GenomeThreader Frequently Asked Questions (FAQ)

  1. How can I estimate the memory requirements of GenomeThreader?
  2. How can I reduce the memory requirements of GenomeThreader?
  3. How can I split the input files to reduce the memory consumption and utilize multiple CPUs?

(1) How can I estimate the memory requirements of GenomeThreader?

The major driving forces are the size of the input files, the number of stored spliced alignments and the maximum size of the Dynamic Programming matrix. For the genomic file(s) (which are used to construct the index) you need about factor 8 of the uncompressed file size(s). For the EST input file(s) you need about facor 2 of the uncompressed file size(s). The number of stored spliced alignments is important, because they are all held in main memory (the size depends on your use case, see statistics at the end of the GenomeThreader output). The maximum size of the Dynamic Programming matrix is very important, because it could create a "space peak" which lets you run out of memory. See next question for advice on how to limit the size of the matrix.
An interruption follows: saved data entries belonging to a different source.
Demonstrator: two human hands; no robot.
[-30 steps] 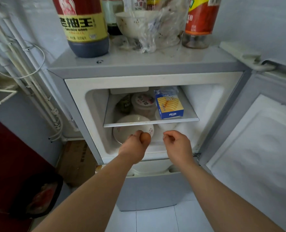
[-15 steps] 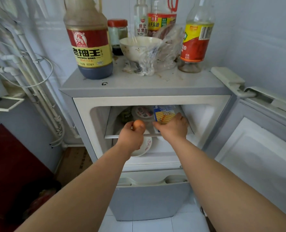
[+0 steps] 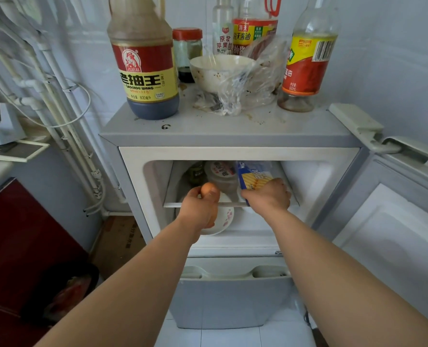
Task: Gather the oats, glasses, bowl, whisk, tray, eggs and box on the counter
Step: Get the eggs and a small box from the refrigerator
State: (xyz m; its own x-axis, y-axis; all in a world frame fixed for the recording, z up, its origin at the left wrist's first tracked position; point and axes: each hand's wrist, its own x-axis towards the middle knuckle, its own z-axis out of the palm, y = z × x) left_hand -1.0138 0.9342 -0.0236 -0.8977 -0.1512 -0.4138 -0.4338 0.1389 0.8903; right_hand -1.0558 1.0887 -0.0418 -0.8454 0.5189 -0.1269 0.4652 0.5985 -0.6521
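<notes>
Since a second ago: the right grip has gone up from below the shelf, where it hung closed on nothing, and is now on the box. The left grip has risen with it, carrying the egg.

- Left grip: fingers and thumb curled round the brown egg, held just in front of the shelf edge, over the patterned dish below.
- Right grip: clamped on the near, lower end of the blue-and-yellow box. The far end is on the shelf, inside the fridge upper compartment.
- A lidded tub stands just left of the box, close or touching; cannot tell which.

Step in hand, as I judge it: drawing the box out.

- Pull straight toward the body, low along the shelf, so the box clears the compartment's top lip.
- Keep it off the tub; a sideways sweep could drag the tub forward.
- Hold the egg hand steady and away from the shelf edge; a knock there is the likeliest breakage.
- The box looks light cardboard, so a firm pinch should do.
</notes>
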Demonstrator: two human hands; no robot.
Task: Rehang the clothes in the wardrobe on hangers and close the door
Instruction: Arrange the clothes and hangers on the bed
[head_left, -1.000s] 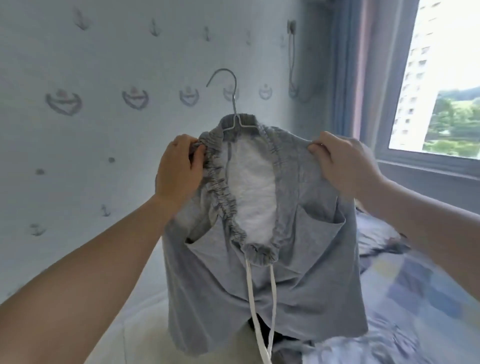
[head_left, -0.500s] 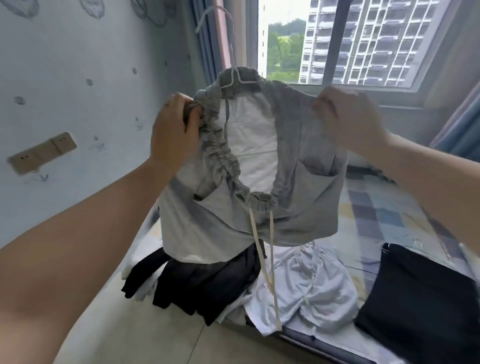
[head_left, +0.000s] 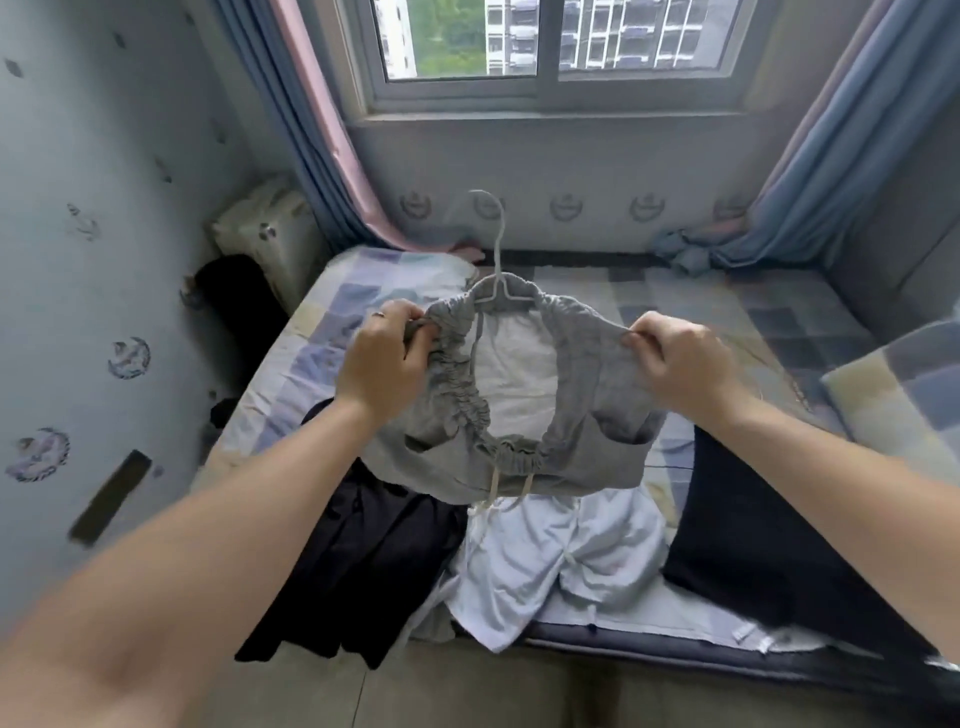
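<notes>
Crosswise, shorts (head_left: 587, 457) gripped by left hand (head_left: 382, 358), right hand (head_left: 680, 364) fingers (head_left: 647, 340), hanger hook (head_left: 496, 213) toward window (head_left: 545, 91).

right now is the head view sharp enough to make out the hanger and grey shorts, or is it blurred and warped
Head view: soft daylight from the window, no harsh glare; the grey shorts, hanger, left hand and right hand read fairly sharp at centre; the left-side wall is smeared by motion blur; the wide-angle lens bends the frame edges.

Arms outstretched, left hand (head_left: 382, 358) and right hand (head_left: 685, 364) gripping.
</notes>
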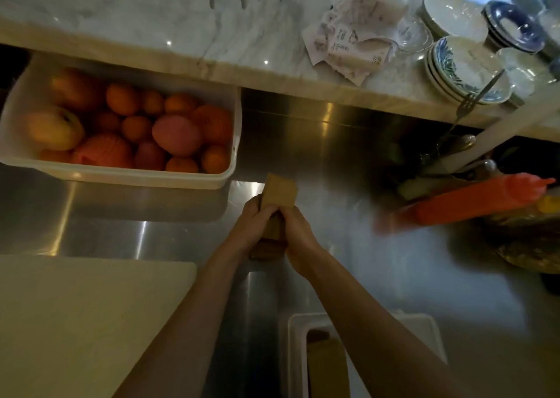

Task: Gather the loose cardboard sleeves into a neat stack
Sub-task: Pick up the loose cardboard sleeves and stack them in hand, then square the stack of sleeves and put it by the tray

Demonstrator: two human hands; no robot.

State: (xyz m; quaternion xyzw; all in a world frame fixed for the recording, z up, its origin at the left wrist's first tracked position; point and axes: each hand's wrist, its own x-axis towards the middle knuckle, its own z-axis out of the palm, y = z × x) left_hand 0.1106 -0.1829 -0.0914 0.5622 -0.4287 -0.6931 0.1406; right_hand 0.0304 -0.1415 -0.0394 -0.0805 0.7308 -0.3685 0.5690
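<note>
Cardboard sleeves [278, 193] between both hands' fingers [268, 209]

Dim steel worktop [378, 276] w/ glare streaks; marble shelf [151, 18] above; white cutting board [75, 322] left.

a single head-worn wide-angle view looks steeply down and forward from above the steel worktop [378, 261]. both forearms reach in from the bottom edge toward the middle of the frame, close to the lens. the far marble ledge [181, 33] curves along the top, bent by the lens.
</note>
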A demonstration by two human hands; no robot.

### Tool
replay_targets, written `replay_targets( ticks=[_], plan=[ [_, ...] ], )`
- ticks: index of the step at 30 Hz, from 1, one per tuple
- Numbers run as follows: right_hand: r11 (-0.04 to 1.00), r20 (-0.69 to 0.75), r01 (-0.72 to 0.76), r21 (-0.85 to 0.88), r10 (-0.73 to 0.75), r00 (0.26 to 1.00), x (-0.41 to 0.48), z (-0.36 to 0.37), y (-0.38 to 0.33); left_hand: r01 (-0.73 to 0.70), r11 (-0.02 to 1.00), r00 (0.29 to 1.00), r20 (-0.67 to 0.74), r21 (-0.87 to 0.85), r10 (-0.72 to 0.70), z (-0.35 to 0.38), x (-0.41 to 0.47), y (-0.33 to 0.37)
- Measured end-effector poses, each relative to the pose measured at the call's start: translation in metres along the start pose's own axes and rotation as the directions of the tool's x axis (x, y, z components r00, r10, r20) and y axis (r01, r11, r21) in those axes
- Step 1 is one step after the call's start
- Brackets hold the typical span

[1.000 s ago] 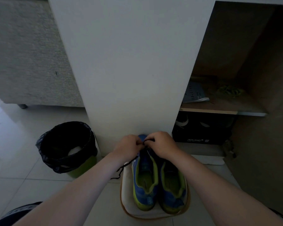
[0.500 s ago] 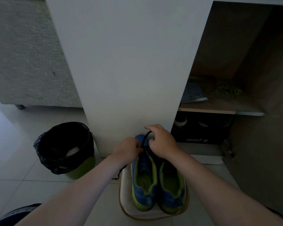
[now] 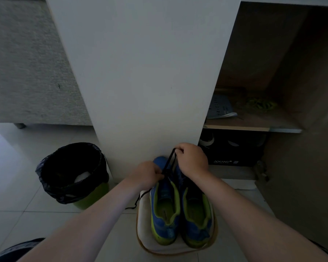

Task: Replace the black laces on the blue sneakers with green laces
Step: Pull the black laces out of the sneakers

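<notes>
Over the left sneaker (image 3: 165, 201) | your right hand (image 3: 191, 159) pinches the black lace (image 3: 169, 161), drawing it free | your left hand (image 3: 146, 173) grips the shoe, steadying it

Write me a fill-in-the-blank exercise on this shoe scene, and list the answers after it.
The right hand holds a loop of ___ lace above a blue sneaker.
The bin is lined with a black ___.
The green laces lie on a ___ in the cupboard.
Answers: black; bag; shelf.
</notes>
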State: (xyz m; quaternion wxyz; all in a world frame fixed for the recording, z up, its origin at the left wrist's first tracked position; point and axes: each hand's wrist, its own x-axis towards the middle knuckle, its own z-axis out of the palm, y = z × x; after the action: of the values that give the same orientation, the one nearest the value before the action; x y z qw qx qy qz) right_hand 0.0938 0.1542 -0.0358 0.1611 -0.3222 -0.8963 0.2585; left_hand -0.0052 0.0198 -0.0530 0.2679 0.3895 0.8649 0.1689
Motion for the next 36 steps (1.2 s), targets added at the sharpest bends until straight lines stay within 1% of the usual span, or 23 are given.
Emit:
replay_targets(
  ticks=[2, 4, 5, 7, 9, 11, 14, 15, 17, 19, 21, 22, 23, 25, 26, 27, 29, 31, 33, 34, 36],
  plan=[
    [0.999, 0.024, 0.011, -0.035, -0.010, 1.000, 0.000, 0.001, 0.001, -0.001, 1.000, 0.999, -0.038, 0.014, 0.001, 0.000, 0.001, -0.001],
    [0.999, 0.102, 0.014, -0.043, -0.010, 0.995, -0.001, 0.003, 0.001, 0.005, 1.000, 0.996, -0.093, 0.014, -0.004, -0.002, 0.002, -0.001],
    [0.999, 0.142, 0.013, -0.041, -0.007, 0.990, -0.002, 0.002, 0.000, 0.006, 1.000, 0.991, -0.133, -0.014, -0.008, -0.003, 0.002, 0.000],
    [1.000, 0.179, 0.010, -0.019, -0.006, 0.984, -0.005, 0.003, -0.002, -0.024, 0.988, 0.978, -0.210, -0.152, -0.009, -0.007, 0.003, 0.002],
    [0.999, 0.191, -0.009, 0.052, -0.001, 0.982, -0.007, 0.001, -0.006, -0.075, 0.949, 0.962, -0.274, -0.307, -0.013, -0.012, 0.005, 0.006],
    [0.996, 0.219, -0.023, 0.089, 0.003, 0.976, -0.009, 0.000, -0.011, -0.109, 0.919, 0.951, -0.310, -0.379, -0.015, -0.014, 0.006, 0.008],
    [0.997, 0.340, 0.019, 0.070, -0.042, 0.940, -0.011, 0.001, -0.019, -0.132, 0.901, 0.944, -0.331, -0.413, -0.014, -0.011, 0.010, 0.007],
    [0.997, 0.383, 0.028, 0.076, -0.055, 0.922, -0.013, 0.003, -0.019, -0.129, 0.897, 0.946, -0.323, -0.424, -0.017, -0.009, 0.010, 0.006],
    [0.994, 0.431, -0.005, 0.113, -0.045, 0.901, -0.014, 0.008, -0.014, -0.121, 0.893, 0.959, -0.283, -0.433, -0.008, -0.008, 0.011, 0.004],
    [0.988, 0.448, -0.066, 0.139, -0.003, 0.894, -0.013, 0.012, -0.008, -0.110, 0.904, 0.970, -0.244, -0.412, 0.006, -0.009, 0.013, 0.001],
    [0.985, 0.445, -0.108, 0.131, 0.039, 0.895, -0.010, 0.015, -0.003, -0.068, 0.928, 0.980, -0.197, -0.366, -0.006, -0.011, 0.014, -0.001],
    [0.987, 0.431, -0.119, 0.105, 0.063, 0.900, -0.009, 0.017, -0.001, -0.030, 0.948, 0.990, -0.139, -0.316, -0.015, -0.011, 0.013, -0.002],
    [0.989, 0.405, -0.126, 0.074, 0.085, 0.910, -0.008, 0.020, 0.000, 0.012, 0.966, 0.998, -0.052, -0.260, -0.026, -0.010, 0.010, -0.003],
    [0.989, 0.319, -0.146, 0.036, 0.127, 0.939, -0.007, 0.024, 0.003, 0.097, 0.977, 0.987, 0.143, -0.188, -0.070, -0.006, 0.005, -0.006],
    [0.985, 0.267, -0.169, 0.044, 0.151, 0.952, -0.006, 0.025, 0.003, 0.129, 0.977, 0.974, 0.205, -0.169, -0.093, -0.003, 0.002, -0.007],
    [0.979, 0.217, -0.197, 0.062, 0.179, 0.960, -0.005, 0.025, 0.003, 0.152, 0.974, 0.967, 0.227, -0.166, -0.112, -0.001, 0.002, -0.010],
    [0.968, 0.154, -0.234, 0.096, 0.218, 0.964, -0.002, 0.023, 0.002, 0.164, 0.969, 0.970, 0.211, -0.182, -0.124, -0.001, 0.000, -0.011],
    [0.964, 0.145, -0.240, 0.118, 0.222, 0.964, -0.002, 0.023, 0.002, 0.139, 0.978, 0.971, 0.214, -0.157, -0.103, -0.001, 0.002, -0.011],
    [0.958, 0.187, -0.233, 0.168, 0.201, 0.962, -0.005, 0.025, 0.000, 0.106, 0.987, 0.974, 0.214, -0.125, -0.077, 0.001, 0.002, -0.010],
    [0.944, 0.220, -0.242, 0.226, 0.193, 0.956, -0.006, 0.025, -0.002, 0.086, 0.990, 0.979, 0.195, -0.111, -0.063, 0.002, 0.002, -0.010],
    [0.876, 0.289, -0.312, 0.367, 0.211, 0.934, -0.007, 0.025, -0.006, 0.034, 0.998, 0.992, 0.125, -0.056, -0.027, 0.003, 0.002, -0.010]
  ],
)
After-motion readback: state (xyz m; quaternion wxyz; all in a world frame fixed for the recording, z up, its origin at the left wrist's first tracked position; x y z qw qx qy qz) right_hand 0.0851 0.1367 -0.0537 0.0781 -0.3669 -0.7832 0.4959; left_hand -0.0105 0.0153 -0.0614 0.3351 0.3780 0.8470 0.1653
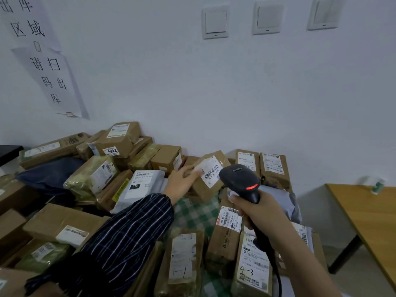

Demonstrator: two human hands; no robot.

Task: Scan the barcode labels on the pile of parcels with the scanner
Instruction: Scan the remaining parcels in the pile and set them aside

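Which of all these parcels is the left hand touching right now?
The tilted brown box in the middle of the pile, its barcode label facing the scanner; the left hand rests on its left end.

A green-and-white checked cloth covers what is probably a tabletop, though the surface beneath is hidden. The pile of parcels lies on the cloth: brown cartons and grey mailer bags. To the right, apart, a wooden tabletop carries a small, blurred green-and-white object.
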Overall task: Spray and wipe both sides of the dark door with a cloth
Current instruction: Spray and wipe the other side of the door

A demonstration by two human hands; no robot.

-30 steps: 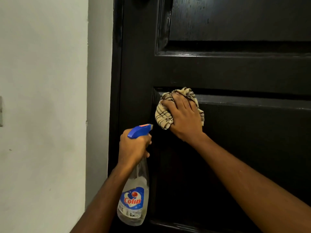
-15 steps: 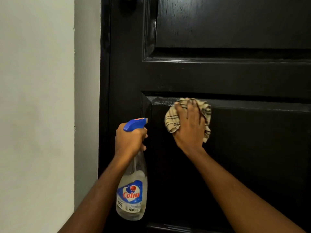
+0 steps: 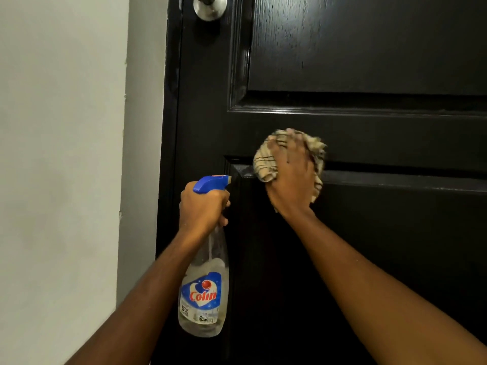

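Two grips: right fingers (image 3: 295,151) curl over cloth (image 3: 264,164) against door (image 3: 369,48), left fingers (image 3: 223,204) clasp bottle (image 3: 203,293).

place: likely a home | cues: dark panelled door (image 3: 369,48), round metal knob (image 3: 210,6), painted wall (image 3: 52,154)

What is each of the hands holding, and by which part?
The left hand grips the spray bottle by its neck, under the trigger head. The right hand holds the bunched cloth against the door.
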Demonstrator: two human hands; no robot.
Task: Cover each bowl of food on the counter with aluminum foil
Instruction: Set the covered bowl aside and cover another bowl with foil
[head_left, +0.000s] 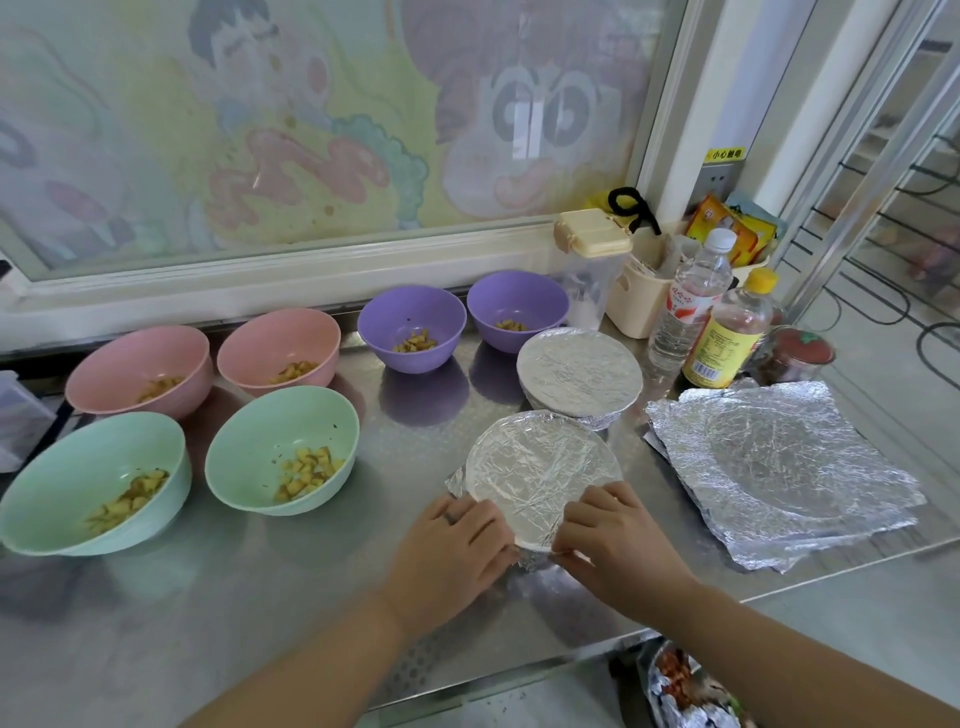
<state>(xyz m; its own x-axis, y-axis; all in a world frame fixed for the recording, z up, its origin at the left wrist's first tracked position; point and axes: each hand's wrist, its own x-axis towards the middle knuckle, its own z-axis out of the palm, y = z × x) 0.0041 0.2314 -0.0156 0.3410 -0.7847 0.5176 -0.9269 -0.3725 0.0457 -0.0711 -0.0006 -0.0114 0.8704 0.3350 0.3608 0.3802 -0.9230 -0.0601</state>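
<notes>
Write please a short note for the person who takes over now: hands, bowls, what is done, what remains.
Hands: left hand and right hand both pinch the foil edge at the near rim of the near covered bowl.
Done: far covered bowl, wrapped.
Left: finish this rim, then cover two pink bowls, two green bowls, two purple bowls, all open with food.
Spare foil sheets lie stacked at the right.

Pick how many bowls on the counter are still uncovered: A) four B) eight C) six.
C: two pink bowls, two green bowls and two purple bowls show their food; only two foiled bowls are covered.
</notes>
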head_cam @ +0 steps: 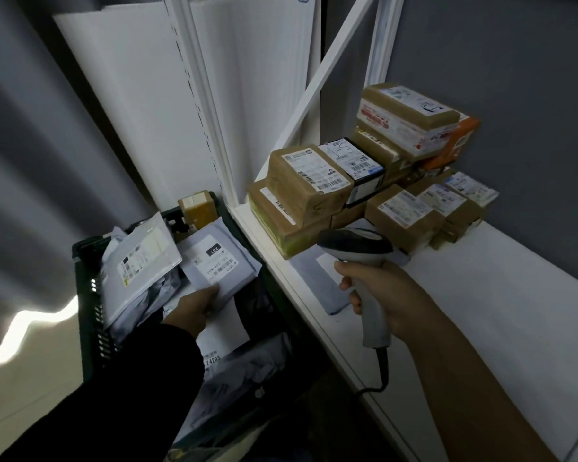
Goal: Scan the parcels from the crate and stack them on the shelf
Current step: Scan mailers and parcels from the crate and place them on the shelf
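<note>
A person is standing over a dark plastic crate [84, 295] at the near left and a white shelf [481, 295] on the right. The left hand [194, 306], coming out of a dark sleeve [131, 395], is reaching into the crate and gripping the near edge of a grey mailer [224, 261]. The grey mailer is lying label-up on the heap inside the crate, and its white label is showing printed codes and a dark patch. Just left of it, a second bagged parcel [137, 261] is leaning tilted against the crate's left side. A small brown box [197, 205] is sitting at the crate's far end. More soft parcels are lying lower in the crate, partly hidden by the arm.

The right hand [377, 288] is gripping the handle of a grey and white barcode scanner [357, 245], with the fingers wrapped around the grip. It is holding the scanner above the near left part of the shelf. The scanner's cable [382, 368] is hanging down past the shelf's front edge. Beneath the scanner, a flat grey parcel [327, 288] is lying on the shelf. Farther back, a stack of brown taped boxes [307, 185] with white labels is sitting on the shelf, several layers high. A black box [357, 165] and an orange box [454, 145] are showing among them.
</note>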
(2) How can I reduce the memory requirements of GenomeThreader?

You should set option -gcmaxgapwidth accordingly (depending on your species) to reduce the maximum possible size of the Dynamic Programming matrix. If you do not use option -introncutout you can use -autointroncutout to prevent "space peaks" for large Dynamic Programming tables. You can also split up the input files which is described in the next question.

(3) How can I split the input files to reduce the memory consumption and utilize multiple CPUs?

The basic strategy is to use gth with option -intermediate on different subsets of the input and combine the results afterwards. The input files can be split with the gt splitfasta tool contained in the GenomeTools package (an open-source collection of bioinformatics tools). To determine the right sizes for the genomic and EST/protein input files keep the answer to question (1) in mind. A common strategy in practice is to leave the genomic input files untouched (if you can afford it memory wise) and split the EST/protein input files into chunks of 50 MB. There are two possible formats to store the intermediate results: XML and GFF3 (options -xmlout and -gff3out, respectively). XML output is lossless but takes more resources to process. GFF3 is much more resource-efficient, but it makes only sense if you want to have GFF3 output in the end, because the other formats cannot be reconstructed from GFF3 output. To combine XML intermediate files use gthconsensus which is described in the GenomeThreader manual. Using gthconsensus is quite memory intensive, because it takes the intermediate XML files and reconstructs the alignments exactly as they were during the gth run. That is, each spliced alignment needs to be stored in memory. If you don't need the full alignments but could live with the structure in GFF3 the following strategy is recommended: You call gth with the options -intermediate and -gff3out. This gives you the spliced alignments predicted by GenomeThreader in GFF3 format. You can then postprocess this spliced alignments with some tools from the GenomeTools package. You cannot convert the GFF3 output back to the intermediate form, but you can perform the same analysis which gthconsensus performs with tools operating on the GFF3 output. To do so, sort the intermediate files with gt gff3 -sort and merge them with gt merge afterwards. Then compute the consensus spliced alignments with gt csa. If you also want to predict coding sequences add them to the GFF3 with gt cds. gt filter allows you to filter spliced alignments according to their scores.